### Problem to work on
The answer is a single number: the count of lines below in which the word "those" appears.

### Provided entries

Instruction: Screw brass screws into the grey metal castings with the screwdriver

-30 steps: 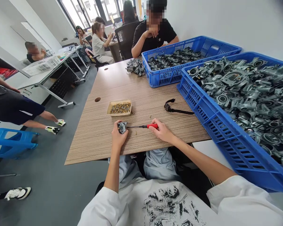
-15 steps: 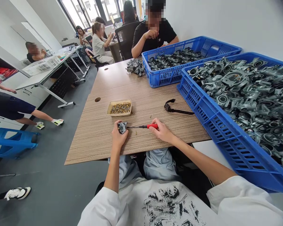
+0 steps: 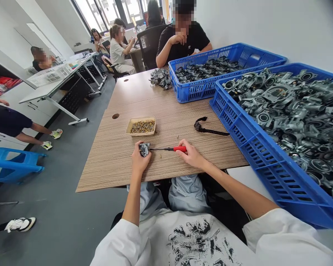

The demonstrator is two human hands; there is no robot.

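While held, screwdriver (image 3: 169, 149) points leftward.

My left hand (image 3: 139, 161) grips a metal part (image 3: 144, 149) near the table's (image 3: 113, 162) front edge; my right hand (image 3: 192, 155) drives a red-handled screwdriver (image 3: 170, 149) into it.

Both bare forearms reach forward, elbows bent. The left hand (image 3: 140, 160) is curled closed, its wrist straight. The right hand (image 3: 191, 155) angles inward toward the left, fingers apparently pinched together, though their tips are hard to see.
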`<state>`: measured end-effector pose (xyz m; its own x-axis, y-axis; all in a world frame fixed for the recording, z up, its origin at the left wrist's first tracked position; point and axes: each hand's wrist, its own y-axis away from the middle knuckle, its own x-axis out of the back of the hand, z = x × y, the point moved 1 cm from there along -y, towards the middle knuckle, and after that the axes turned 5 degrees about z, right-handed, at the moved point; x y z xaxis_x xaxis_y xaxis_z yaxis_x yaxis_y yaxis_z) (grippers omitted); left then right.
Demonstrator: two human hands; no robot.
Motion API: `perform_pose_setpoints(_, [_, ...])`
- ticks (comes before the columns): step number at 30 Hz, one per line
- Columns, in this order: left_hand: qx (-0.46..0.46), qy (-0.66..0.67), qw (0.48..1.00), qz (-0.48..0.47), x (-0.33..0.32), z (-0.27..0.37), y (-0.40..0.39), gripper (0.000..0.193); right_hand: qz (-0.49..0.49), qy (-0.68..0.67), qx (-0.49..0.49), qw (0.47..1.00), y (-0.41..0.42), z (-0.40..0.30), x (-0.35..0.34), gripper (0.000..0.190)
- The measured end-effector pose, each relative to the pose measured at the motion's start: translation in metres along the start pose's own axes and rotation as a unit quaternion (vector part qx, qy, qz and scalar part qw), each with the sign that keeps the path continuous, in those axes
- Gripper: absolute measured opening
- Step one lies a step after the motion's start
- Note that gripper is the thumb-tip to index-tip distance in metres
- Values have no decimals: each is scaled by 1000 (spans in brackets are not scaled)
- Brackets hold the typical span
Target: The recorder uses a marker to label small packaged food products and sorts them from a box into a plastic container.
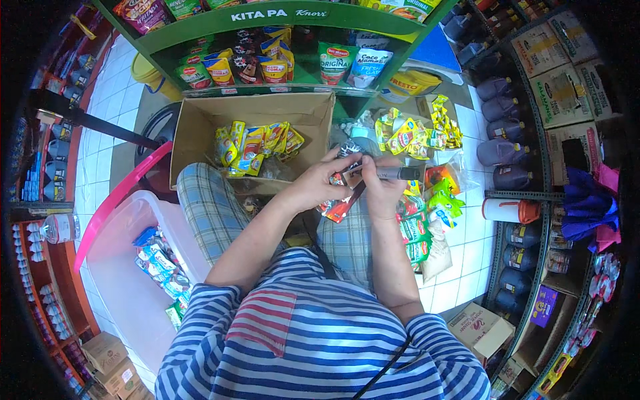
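Between my knees, my left hand (322, 182) grips a dark red and black sauce pouch (340, 210). Against that pouch, my right hand (382, 182) holds a dark marker pen (400, 173), its grey and black end pointing right. Part of the pouch is hidden by my fingers. Just beyond my left hand stands an open cardboard box (205, 112) with yellow and red sachets (257, 145) inside. More yellow sachets (407, 135) lie in a heap beyond my right hand. Green and red tomato sauce pouches (414, 230) lie on the floor to the right of my knee.
A green display shelf (210, 27) with pouches stands ahead. To my left is a translucent plastic bin (115, 250) with a pink rim, holding blue and white packs (160, 262). Racks with dark jugs (500, 127) and cartons (555, 95) line the right side. A cardboard carton (480, 330) sits behind right.
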<state>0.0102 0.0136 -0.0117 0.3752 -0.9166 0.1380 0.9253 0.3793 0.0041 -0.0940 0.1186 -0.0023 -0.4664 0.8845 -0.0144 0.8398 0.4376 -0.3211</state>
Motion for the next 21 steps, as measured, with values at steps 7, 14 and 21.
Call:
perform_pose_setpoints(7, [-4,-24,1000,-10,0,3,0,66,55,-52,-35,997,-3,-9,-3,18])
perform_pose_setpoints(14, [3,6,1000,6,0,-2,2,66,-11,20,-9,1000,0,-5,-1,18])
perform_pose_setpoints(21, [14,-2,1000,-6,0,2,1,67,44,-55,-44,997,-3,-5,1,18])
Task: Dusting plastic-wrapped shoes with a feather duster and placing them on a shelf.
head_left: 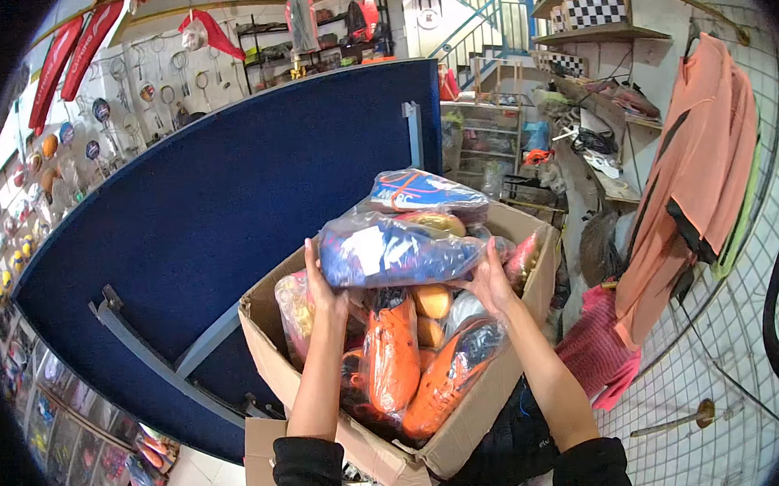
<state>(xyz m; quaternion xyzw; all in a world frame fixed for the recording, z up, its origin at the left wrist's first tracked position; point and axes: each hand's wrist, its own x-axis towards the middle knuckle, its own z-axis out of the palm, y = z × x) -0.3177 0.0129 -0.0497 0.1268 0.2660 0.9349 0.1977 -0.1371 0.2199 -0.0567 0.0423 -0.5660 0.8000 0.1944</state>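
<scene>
Between my two hands is a blue shoe in a clear plastic bag [397, 250], lying over an open cardboard box [474, 433]. My left hand [324, 281] grips its left end, and my right hand [490, 280] is at its right end. Behind it rests another bagged blue shoe with orange laces [423, 193]. Nearer to me in the box are bagged orange shoes [392, 361], with several more wrapped shoes around them. My palms and some fingertips are partly hidden.
A folded dark blue table-tennis table [223, 187] stands behind and left of the box. Orange shirts [701, 147] hang on a wire grid [742, 347] at right. Cluttered shelves [602, 35] are at upper right; rackets and balls hang at left.
</scene>
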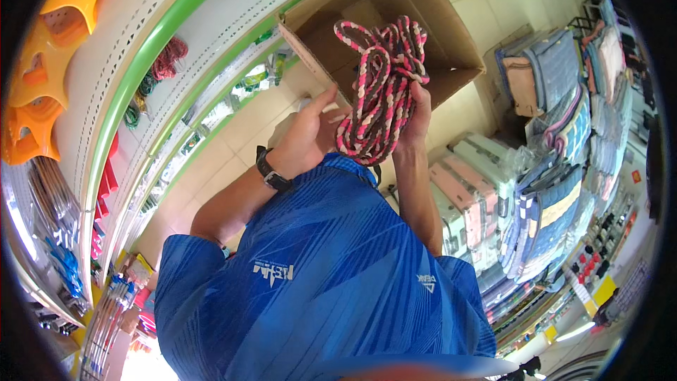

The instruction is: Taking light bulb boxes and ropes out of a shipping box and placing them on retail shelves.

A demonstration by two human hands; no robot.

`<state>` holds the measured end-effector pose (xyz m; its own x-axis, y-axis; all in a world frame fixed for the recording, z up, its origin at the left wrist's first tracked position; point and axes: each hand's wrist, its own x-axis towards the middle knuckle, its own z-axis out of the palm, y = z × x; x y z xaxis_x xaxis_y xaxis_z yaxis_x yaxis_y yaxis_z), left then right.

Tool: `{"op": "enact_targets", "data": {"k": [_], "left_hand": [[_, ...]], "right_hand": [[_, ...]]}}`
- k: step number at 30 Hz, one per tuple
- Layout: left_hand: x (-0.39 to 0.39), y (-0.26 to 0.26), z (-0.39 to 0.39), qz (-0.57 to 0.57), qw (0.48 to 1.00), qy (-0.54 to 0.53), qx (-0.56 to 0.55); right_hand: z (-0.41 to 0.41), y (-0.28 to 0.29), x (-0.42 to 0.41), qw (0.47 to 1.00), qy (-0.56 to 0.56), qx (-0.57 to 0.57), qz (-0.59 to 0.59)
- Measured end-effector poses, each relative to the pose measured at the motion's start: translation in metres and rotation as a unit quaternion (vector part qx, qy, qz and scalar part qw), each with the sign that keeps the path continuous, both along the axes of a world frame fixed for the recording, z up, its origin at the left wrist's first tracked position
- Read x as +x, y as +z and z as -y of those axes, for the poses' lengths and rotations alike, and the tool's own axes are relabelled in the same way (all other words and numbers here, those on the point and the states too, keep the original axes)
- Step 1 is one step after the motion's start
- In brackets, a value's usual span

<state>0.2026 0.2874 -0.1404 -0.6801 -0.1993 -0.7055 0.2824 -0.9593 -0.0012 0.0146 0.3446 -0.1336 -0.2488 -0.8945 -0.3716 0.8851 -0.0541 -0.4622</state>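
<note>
A looped bundle of braided rope [378,95] in pink, white and dark brown is held up before my chest. My right hand [415,116] grips its right side, the fingers mostly hidden behind the loops. On the other side my left hand [317,127], with a black-strapped watch at the wrist, has its thumb raised and its fingers at the rope's lower left edge; whether they grip it I cannot tell. Just beyond the rope an open cardboard box [449,16] shows its bare brown inside.
White shelves with green edges [174,26] run along the left, bearing orange plastic stools [39,79] and small rope bundles [169,58]. To the right stand wrapped suitcases [465,180] and stacks of folded textiles [555,211]. Pale floor tiles [227,127] show between.
</note>
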Motion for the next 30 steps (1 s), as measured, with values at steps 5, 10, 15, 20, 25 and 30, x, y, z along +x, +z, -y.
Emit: {"op": "enact_targets", "data": {"k": [5,10,15,20,25,30], "left_hand": [[-0.001,-0.007,0.003,0.138,0.971,-0.032,-0.194],[-0.024,-0.010,0.005,0.020,0.998,-0.058,0.007],[-0.071,-0.050,-0.002,0.019,0.997,-0.050,-0.063],[-0.045,-0.071,-0.012,-0.363,0.910,-0.178,0.091],[-0.064,-0.050,-0.012,-0.119,0.892,-0.407,-0.159],[-0.107,-0.040,-0.002,-0.157,0.983,-0.064,-0.069]], "right_hand": [[0.005,0.020,-0.021,0.994,-0.069,-0.007,-0.079],[0.008,0.024,-0.040,0.999,0.024,-0.025,-0.032],[-0.009,0.025,-0.037,0.993,-0.045,0.067,-0.091],[-0.017,0.029,-0.051,0.987,-0.116,0.062,-0.097],[-0.017,0.030,-0.063,0.983,-0.127,0.069,-0.114],[-0.021,0.031,-0.061,0.989,-0.085,0.079,-0.090]]}}
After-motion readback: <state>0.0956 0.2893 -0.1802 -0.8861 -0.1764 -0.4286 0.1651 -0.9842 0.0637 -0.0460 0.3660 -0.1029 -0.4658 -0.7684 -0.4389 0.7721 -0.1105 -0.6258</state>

### Written reply
2